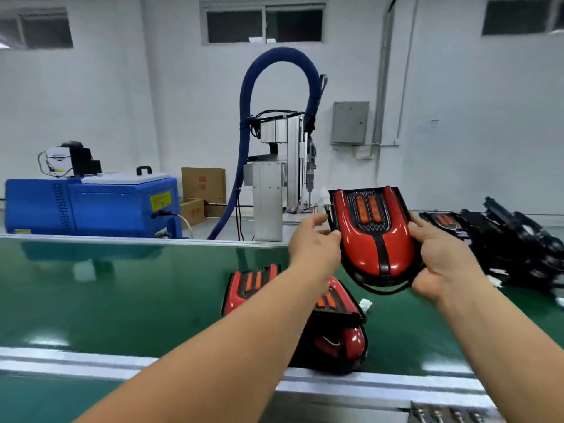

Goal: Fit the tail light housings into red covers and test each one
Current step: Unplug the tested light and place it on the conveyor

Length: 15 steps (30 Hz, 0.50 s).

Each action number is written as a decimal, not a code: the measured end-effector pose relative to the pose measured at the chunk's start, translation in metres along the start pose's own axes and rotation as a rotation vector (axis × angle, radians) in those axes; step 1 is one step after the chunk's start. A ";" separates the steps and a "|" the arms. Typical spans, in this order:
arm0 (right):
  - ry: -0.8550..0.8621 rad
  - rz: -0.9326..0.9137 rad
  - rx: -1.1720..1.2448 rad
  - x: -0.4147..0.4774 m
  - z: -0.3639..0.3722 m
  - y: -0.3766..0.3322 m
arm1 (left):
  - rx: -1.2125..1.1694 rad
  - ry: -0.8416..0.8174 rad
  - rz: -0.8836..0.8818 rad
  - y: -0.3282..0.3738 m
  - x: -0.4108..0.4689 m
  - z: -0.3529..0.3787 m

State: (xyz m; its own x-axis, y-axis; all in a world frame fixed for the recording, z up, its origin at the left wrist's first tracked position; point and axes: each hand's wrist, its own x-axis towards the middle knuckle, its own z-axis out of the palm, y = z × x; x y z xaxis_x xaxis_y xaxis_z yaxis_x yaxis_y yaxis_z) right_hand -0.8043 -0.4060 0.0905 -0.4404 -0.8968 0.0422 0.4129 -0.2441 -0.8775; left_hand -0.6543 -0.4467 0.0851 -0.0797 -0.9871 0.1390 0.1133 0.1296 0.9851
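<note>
I'm watching one tail light (pixel 374 236) being held up above the green surface (pixel 122 285), right between the two hands. The left grip (pixel 314 245) is pinching its upper left edge, thumb and fingertips closing on the black rim. The right grip (pixel 442 261) is grasping the opposite side, thumb lying over the right edge and fingers curling beneath the rounded end. The red face is turning toward me.

Something small and pale is showing just beside the left fingertips, but I'm not managing to tell what it is. A thin black loop (pixel 384 290) is hanging under the rounded end. The left forearm is covering parts of a second tail light (pixel 244 285) and a third tail light (pixel 338 331) lying on the surface below, with a white plug (pixel 365 304) beside the third. Off to the right a pile of black housings (pixel 512 248) is lying blurred.

The held light's long axis is running from far to near, its top leaning slightly left. The squared end with two orange strips is pointing up and away, and the rounded nose is pointing down toward me, with a black stripe following that axis.
</note>
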 end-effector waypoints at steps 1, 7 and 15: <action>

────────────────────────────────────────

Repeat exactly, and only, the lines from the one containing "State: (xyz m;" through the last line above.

State: (xyz m; its own x-axis, y-axis; all in a world frame fixed for the recording, z up, its origin at the left wrist's first tracked position; point and axes: each hand's wrist, its own x-axis towards the middle knuckle, its own z-axis out of the palm, y = z × x; x y z xaxis_x xaxis_y xaxis_z yaxis_x yaxis_y yaxis_z) right_hand -0.8043 -0.4060 0.0905 -0.4404 -0.8968 0.0422 0.4129 -0.2441 -0.8775; left_hand -0.6543 -0.4467 0.0851 -0.0797 -0.9871 0.1390 0.1133 0.1296 0.9851
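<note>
I'm watching one tail light (pixel 374 236) being held up above the green surface (pixel 122 285), right between the two hands. The left grip (pixel 314 245) is pinching its upper left edge, thumb and fingertips closing on the black rim. The right grip (pixel 442 261) is grasping the opposite side, thumb lying over the right edge and fingers curling beneath the rounded end. The red face is turning toward me.

Something small and pale is showing just beside the left fingertips, but I'm not managing to tell what it is. A thin black loop (pixel 384 290) is hanging under the rounded end. The left forearm is covering parts of a second tail light (pixel 244 285) and a third tail light (pixel 338 331) lying on the surface below, with a white plug (pixel 365 304) beside the third. Off to the right a pile of black housings (pixel 512 248) is lying blurred.

The held light's long axis is running from far to near, its top leaning slightly left. The squared end with two orange strips is pointing up and away, and the rounded nose is pointing down toward me, with a black stripe following that axis.
</note>
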 end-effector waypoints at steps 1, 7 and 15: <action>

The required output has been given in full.